ただ善法寺だけは、席を外している新野先生の代わりに、急患に対処できるようにと保健室で待機していた。
「あの、近江先輩が私たちを庇って蛸壷に落ちてしまい…」
と、今にも泣き出しそうになって説明し出した。

事の経緯はこうだった。
鶴町と川西、猪名寺と三反田、そして近江という三つに分かれて補充場所に回っていたのだが、例の如く不運を発揮した三反田が蛸壷に足を取られ、咄嗟に三反田の腕を両手で掴んだ猪名寺は体格差で叶う筈も無く。

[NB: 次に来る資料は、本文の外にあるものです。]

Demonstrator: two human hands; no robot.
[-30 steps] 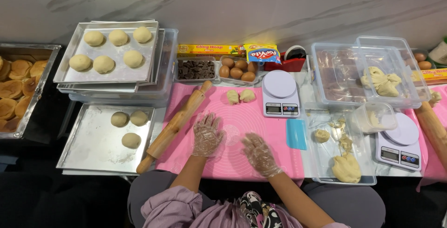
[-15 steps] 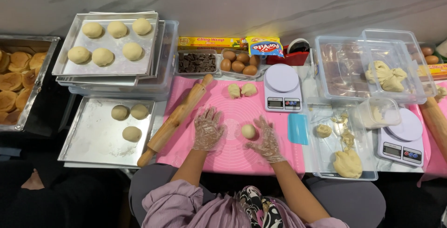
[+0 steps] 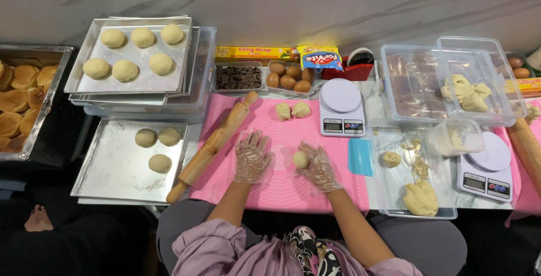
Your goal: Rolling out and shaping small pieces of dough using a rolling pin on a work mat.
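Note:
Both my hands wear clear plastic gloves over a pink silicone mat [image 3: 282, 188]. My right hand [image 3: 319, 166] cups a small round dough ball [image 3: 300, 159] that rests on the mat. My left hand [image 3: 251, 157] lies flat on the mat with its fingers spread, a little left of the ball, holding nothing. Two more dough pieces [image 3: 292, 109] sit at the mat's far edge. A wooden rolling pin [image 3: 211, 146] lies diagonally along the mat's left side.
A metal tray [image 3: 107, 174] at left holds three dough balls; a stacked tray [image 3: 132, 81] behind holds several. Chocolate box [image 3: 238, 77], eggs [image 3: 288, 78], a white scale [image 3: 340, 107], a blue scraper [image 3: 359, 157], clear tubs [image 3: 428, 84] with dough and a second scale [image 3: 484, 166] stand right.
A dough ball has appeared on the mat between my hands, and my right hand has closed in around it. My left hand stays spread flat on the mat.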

共に落ちると目を瞑った瞬間、猪名寺は思い切り襟首を掴まれ、後方へと引き上げられた。
どうやら駆け寄ってきた近江が、三反田を掴んだ猪名寺共々引き上げてくれたようだった。
しかし、下級生とは言え二人分の体重。
勢いもあり、二人を引き上げる反動で近江がそのまま蛸壷に背中から落下したと猪名寺が伝えた。

うるうると瞳を潤わせ、今にも零れそうな涙を溜めた猪名寺の頭を善法寺がそっと撫でる。
「それで、今鴻はどうしているの?」
優しく微笑み問い掛ける善法寺に少し落ち着きを取り戻したのか「今三反田先輩と共に此方に向かっておいでです。」と、しっかりと答えた。
「分かった。ふふっ、そんなに心配しないの。そんな乱太郎の悲しそうな顔を見たら、きっと鴻も心配するよ?」
もう一度猪名寺の頭を撫でた。
「そうそう、大した事無いんだから心配すんな、乱太郎。」
と、いつの間にか開け放たれた戸の向こうに苦笑を浮かべる近江と、心配顔の三反田が立っていた。